Zug will strengere Regeln für Einsitz in Verwaltungsräten
Der Zuger Stadtrat will seine Governance-Regeln bei städtischen Beteiligungen verschärfen. Künftig sollen Stadtratsmitglieder nicht mehr in zentralen Verwaltungs- und Stiftungsräten Einsitz nehmen.
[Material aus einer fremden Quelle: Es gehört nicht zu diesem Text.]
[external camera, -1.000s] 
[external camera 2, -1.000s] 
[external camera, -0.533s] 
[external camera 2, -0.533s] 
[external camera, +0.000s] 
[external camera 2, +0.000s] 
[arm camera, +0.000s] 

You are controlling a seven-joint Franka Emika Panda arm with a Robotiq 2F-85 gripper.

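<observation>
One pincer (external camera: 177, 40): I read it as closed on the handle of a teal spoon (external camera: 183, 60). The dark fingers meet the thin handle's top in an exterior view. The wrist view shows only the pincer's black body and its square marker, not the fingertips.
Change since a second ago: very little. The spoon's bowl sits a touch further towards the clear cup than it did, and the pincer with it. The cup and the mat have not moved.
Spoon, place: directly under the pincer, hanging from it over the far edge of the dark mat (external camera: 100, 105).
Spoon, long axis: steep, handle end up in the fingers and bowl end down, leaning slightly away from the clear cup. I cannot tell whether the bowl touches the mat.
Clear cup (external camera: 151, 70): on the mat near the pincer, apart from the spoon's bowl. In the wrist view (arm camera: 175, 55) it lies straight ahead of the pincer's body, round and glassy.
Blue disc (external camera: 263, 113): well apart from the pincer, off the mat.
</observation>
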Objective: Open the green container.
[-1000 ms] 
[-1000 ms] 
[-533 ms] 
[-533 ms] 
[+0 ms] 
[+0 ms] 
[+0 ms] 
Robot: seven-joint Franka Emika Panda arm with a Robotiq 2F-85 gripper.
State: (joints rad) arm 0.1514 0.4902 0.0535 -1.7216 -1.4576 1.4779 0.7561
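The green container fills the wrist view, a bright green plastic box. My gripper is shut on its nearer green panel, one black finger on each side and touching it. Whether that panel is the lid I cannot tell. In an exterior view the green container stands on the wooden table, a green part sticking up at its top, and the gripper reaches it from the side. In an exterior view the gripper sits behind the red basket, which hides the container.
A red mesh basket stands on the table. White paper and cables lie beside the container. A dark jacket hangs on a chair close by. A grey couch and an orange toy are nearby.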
Der Stadtrat reagiere damit auf gestiegene Anforderungen an Transparenz und Ausstandsregelungen, teilte er am Montag in einem Communiqué mit. Der Entscheid geht auf ein Postulat der städtischen FDP zurück.
Künftig sollen laut Mitteilung die städtischen Sitze in solchen Gremien durch externe Fachpersonen besetzt werden. Dazu soll eine Eignerstrategie aufgebaut werden, die festlegt, welche Ziele die Stadt mit ihren Beteiligungen verfolgt und welche Grundsätze dafür gelten, wie es weiter hiess. Zudem ist der Aufbau eines Beteiligungsmanagements geplant, das Fragen zu Zielen, Finanzen und Risiken abdeckt.
Begründet wird der Entscheid unter anderem mit möglichen Interessenkonflikten durch die bisherige Doppelrolle von Stadtratsmitgliedern. Dies erschwere eine «saubere Rollentrennung» zwischen politischer Steuerung und operativer Führung.
Die Stadtregierung rechnet mit einmaligen Kosten für Konzeption, Schulungen und Beratung von rund 50'000 bis 100'000 Franken. Die jährlichen Mehrkosten schätzt sie auf «rund 180'000 bis 275'000 Franken».
Betroffen sind unter anderem Beteiligungen wie die WWZ Zug, Kunsteisbahn Zug AG, die Schifffahrtsgesellschaft Zugersee AG und weitere Stiftungen. Laut der Mitteilung soll die Umsetzung bis spätestens Ende der laufenden Legislatur erfolgen.